Scan the data beneath this task and copy each line that includes "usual".

━━━━━━━━━━━━━━━━━━━━

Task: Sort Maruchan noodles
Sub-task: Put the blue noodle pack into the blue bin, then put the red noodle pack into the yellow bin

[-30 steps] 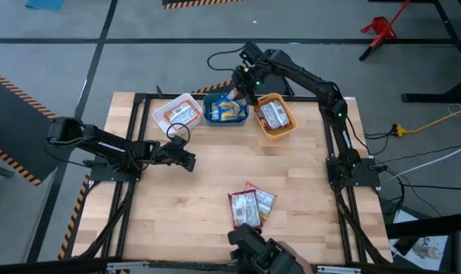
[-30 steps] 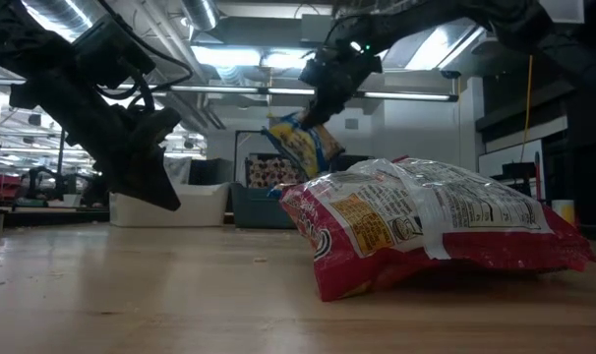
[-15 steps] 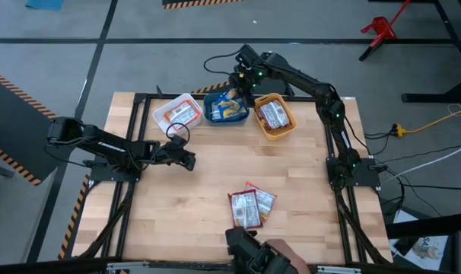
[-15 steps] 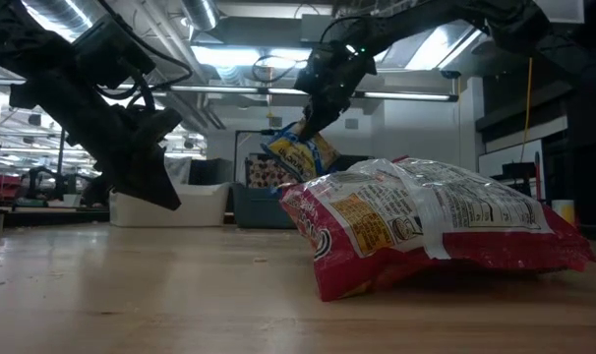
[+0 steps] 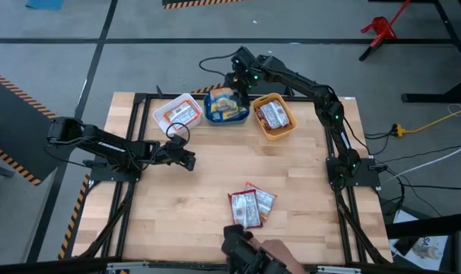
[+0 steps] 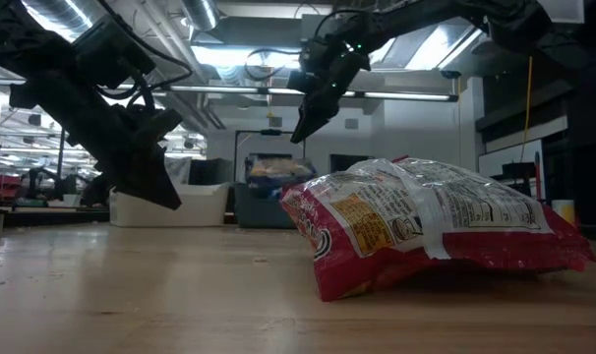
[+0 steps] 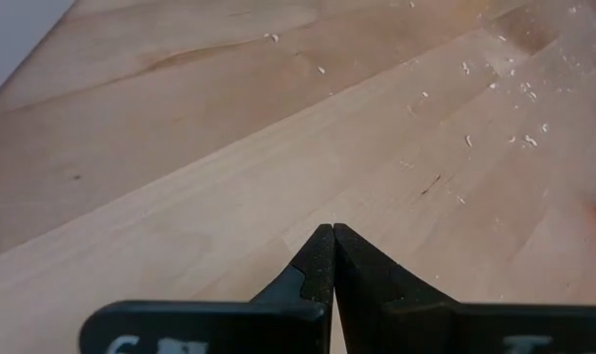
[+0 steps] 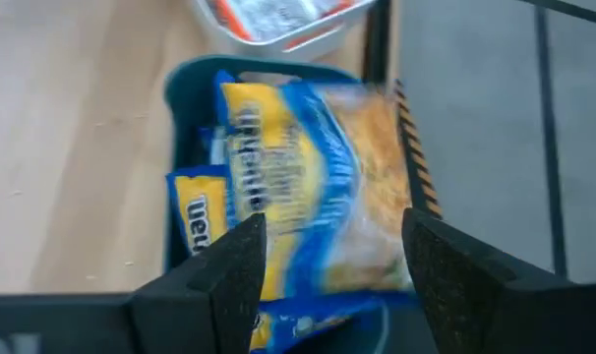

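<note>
Right pincer is hovering over the far edge of the teal bin, fingers spread wide with nothing between them. The blue-yellow noodle packet is lying in that bin on top of other blue packets; a second ago it was hanging from the pincer above the bin, so it has been let go and the arm has pulled up and back a bit.

Around it: white bin with an orange packet is sitting just beside the teal one, orange bin with a red packet on the other side, all three in a row at the far edge of the counter. Two red packets are still lying unsorted near the front edge, overlapping; in the low view they are blocking much of the bins.

Left pincer is idling low over the counter's left-middle, tips pressed together, unchanged.

A person's hand is showing at the front edge.
</note>
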You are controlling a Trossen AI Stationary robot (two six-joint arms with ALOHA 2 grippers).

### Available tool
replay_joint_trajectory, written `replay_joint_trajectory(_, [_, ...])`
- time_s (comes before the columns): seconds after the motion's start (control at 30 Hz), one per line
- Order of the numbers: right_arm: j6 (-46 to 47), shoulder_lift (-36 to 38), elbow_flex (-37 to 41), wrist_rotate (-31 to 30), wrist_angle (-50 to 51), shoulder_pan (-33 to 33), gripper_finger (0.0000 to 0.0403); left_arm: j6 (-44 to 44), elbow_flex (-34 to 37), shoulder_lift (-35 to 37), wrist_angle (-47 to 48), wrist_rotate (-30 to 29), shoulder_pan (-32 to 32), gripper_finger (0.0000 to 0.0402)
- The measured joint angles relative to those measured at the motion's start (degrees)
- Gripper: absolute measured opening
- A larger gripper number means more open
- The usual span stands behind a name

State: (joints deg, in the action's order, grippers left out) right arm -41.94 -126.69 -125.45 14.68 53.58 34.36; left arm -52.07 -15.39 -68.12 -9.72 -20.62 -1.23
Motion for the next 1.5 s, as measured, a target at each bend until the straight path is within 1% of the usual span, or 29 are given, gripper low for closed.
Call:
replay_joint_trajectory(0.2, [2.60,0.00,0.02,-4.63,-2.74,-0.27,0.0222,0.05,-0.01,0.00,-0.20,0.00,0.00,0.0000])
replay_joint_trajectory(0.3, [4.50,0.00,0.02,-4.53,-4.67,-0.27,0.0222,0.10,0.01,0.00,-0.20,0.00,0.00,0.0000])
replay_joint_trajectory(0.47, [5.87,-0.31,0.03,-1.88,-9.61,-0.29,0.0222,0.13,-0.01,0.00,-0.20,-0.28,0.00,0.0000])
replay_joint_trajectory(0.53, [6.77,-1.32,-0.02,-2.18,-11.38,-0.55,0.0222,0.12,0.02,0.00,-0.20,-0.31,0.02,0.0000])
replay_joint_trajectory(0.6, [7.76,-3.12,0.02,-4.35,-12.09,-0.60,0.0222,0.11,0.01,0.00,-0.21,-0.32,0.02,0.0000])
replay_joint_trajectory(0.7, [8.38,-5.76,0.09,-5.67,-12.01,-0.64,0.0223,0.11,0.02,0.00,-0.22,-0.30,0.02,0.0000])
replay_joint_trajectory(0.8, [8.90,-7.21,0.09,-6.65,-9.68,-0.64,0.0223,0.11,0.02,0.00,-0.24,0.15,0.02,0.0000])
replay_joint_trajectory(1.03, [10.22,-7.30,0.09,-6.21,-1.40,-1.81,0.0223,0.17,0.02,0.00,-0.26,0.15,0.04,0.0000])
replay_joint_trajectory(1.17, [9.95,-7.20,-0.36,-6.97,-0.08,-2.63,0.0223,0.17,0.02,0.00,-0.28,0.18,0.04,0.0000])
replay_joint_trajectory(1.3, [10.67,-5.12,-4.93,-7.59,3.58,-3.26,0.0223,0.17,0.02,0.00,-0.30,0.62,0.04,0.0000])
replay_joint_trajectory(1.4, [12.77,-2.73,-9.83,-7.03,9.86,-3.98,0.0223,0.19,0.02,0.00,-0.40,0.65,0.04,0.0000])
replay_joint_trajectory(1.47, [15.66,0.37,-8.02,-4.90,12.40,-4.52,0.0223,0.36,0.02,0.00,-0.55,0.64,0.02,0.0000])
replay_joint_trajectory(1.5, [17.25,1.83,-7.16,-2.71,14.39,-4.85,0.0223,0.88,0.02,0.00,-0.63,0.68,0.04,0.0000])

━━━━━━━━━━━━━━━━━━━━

OUTPUT OF THE EXERCISE:
- The usual span stands behind a name
Motion for the next 1.5 s, as measured, a target at each bend until the straight path is within 1% of the usual span, or 29 are given, gripper low for closed.

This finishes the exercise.